The Pennsylvania Superior Court has rejected an argument that medical cannabis is not a Schedule I controlled substance, York Daily Record reports. The argument was made in a driving under the influence case and Judge Deborah A. Kunselman ruled that there is no difference between medical cannabis and the scheduled plant.

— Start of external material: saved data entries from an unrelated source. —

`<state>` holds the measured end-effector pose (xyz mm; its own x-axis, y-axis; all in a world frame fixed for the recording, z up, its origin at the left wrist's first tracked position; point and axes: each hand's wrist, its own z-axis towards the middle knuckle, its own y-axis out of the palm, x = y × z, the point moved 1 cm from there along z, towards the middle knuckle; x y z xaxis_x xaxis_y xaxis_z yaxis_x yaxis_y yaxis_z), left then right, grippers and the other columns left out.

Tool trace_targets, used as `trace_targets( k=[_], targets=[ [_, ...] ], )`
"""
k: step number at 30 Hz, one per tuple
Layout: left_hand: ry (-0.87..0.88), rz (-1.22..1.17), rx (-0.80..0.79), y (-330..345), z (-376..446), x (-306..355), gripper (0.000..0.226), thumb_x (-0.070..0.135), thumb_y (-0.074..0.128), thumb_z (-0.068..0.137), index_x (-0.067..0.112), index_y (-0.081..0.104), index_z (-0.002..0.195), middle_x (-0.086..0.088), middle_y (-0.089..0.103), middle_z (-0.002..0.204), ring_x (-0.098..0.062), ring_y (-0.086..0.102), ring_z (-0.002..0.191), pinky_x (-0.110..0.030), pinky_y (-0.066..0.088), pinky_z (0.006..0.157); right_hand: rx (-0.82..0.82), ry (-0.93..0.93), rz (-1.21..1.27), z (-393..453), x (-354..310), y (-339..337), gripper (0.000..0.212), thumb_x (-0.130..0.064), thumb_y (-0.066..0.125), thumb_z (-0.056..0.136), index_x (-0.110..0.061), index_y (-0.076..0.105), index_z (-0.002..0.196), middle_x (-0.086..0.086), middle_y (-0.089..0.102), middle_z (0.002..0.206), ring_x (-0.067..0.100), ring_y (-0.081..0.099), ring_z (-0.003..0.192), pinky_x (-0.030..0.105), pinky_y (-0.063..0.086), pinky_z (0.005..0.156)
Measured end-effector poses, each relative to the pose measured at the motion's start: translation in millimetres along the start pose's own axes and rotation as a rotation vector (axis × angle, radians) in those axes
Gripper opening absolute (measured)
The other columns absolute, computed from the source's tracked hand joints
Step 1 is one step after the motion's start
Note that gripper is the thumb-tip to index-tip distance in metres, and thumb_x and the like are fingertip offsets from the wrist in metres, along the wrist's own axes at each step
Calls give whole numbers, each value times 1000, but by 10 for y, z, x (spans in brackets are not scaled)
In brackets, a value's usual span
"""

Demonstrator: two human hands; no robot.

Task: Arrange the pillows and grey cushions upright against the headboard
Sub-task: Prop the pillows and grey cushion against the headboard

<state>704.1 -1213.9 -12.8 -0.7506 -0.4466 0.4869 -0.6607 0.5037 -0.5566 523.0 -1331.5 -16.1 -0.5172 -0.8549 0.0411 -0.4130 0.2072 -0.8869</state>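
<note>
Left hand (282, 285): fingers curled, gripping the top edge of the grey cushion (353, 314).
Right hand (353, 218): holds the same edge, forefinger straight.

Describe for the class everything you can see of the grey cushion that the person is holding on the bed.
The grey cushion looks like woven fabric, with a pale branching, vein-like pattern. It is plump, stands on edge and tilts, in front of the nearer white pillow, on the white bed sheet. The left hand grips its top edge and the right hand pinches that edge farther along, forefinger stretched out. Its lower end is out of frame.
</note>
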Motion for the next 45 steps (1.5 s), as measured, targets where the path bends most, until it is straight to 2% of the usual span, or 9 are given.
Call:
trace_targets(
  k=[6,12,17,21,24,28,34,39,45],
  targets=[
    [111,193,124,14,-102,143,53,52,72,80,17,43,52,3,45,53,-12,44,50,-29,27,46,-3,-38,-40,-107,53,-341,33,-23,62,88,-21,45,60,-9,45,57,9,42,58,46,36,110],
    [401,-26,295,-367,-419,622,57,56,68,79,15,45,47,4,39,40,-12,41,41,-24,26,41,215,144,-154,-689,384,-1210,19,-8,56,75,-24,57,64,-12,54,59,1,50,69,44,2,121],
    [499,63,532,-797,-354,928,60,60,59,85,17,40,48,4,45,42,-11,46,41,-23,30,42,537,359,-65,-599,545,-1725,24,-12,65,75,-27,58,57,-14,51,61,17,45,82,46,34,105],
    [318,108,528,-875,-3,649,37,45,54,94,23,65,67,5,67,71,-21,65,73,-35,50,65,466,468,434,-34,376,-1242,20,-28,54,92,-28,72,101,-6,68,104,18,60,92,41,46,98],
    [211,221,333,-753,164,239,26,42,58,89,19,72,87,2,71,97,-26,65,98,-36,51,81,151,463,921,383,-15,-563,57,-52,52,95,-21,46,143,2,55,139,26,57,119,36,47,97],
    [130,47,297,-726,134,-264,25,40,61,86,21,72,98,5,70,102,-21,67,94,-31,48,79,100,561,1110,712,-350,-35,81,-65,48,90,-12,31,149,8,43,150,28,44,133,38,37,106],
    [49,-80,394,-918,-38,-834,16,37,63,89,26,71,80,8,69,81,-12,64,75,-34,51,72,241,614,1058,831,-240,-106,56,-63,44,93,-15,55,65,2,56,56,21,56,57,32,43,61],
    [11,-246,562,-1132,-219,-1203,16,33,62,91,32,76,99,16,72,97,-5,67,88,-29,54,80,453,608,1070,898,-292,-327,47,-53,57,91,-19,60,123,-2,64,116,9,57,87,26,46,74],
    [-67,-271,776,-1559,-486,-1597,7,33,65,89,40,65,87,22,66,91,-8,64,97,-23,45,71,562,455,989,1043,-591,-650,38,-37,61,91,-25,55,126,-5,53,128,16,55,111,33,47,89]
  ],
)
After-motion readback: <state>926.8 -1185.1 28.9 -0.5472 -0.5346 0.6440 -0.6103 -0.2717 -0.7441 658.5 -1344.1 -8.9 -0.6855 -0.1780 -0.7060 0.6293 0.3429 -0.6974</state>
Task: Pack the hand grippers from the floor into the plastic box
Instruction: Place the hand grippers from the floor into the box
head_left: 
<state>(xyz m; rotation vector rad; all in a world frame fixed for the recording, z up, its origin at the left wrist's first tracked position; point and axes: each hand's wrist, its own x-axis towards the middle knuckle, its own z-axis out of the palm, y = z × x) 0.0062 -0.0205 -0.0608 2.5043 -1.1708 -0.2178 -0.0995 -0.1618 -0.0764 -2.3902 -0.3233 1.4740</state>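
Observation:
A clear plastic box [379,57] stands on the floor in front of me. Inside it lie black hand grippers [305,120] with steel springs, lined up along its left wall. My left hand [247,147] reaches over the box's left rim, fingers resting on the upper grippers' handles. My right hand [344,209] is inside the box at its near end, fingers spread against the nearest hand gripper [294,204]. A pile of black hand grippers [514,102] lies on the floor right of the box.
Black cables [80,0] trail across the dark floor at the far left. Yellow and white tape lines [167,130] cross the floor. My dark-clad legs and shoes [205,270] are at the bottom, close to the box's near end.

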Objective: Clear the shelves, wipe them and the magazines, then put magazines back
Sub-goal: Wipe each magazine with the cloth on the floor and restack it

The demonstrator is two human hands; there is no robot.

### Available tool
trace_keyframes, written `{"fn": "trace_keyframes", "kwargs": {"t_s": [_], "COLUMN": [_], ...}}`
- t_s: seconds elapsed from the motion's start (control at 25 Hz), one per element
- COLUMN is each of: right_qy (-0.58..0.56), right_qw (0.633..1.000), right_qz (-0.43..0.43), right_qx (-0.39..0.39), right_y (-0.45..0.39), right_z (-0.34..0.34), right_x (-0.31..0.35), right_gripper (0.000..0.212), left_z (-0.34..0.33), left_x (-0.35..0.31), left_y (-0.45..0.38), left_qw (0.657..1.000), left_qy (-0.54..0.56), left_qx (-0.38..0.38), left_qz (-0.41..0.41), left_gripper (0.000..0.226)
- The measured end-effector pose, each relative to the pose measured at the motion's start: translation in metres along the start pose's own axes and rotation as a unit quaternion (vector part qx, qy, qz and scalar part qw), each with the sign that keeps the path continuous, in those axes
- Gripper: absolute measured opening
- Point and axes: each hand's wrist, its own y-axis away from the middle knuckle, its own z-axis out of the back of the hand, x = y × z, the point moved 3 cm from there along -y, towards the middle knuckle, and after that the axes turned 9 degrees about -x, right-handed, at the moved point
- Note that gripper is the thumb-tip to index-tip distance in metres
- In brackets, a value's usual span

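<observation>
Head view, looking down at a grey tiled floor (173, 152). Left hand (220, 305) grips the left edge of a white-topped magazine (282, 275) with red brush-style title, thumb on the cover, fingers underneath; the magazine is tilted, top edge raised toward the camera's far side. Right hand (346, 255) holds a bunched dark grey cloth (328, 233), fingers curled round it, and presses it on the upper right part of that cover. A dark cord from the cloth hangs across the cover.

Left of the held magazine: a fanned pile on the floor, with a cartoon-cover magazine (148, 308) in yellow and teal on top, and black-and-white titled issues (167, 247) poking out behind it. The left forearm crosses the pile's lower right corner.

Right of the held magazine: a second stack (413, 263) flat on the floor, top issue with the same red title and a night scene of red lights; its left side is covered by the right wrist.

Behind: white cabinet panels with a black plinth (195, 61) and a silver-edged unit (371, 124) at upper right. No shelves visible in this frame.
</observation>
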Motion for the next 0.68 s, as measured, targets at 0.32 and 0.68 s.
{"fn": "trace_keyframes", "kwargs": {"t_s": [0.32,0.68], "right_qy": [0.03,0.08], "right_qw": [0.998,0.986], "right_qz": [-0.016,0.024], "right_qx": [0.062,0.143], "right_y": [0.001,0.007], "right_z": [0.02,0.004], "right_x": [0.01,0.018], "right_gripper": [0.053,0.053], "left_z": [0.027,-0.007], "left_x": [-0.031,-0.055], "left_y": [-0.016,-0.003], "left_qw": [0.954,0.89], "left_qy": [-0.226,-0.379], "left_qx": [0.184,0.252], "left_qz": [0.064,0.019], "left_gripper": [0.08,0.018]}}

“There is no need for ‘medical marijuana’ to be listed as a Schedule I controlled substance because medical marijuana is marijuana, specifically marijuana ‘for certified medical use.’” – Kunselman, Commonwealth of Pennsylvania v. Franklin Roosevelt Dabney Jr., May 5, 2022
The defendant, Franklin Roosevelt Dabney Jr., had sought the appeal of his DUI of a Schedule I controlled substance conviction on the grounds that he is a certified medical cannabis patient in the state and that the DUI law would be in “direct conflict” with the state Medical Marijuana Act.
Kunselman’s ruling notes that Dabney did not have his medical cannabis card with him at the time of the stop, “yet had a bag of marijuana, and the Trooper smelled burnt marijuana” which could be a violation of Pennsylvania medical cannabis law provisions.
“After careful consideration, we find that medical marijuana remains a Schedule I controlled substance for purposes of [driving under the influence laws],” the opinion states. “Contrary to Dabney’s argument, no conflict exists between the MMA and the Vehicle Code. The Vehicle Code and the CSA render it illegal to drive with any amount of a Schedule I controlled substance in one’s blood.”
The opinion is precedential, meaning it has a binding effect on future cases in Pennsylvania.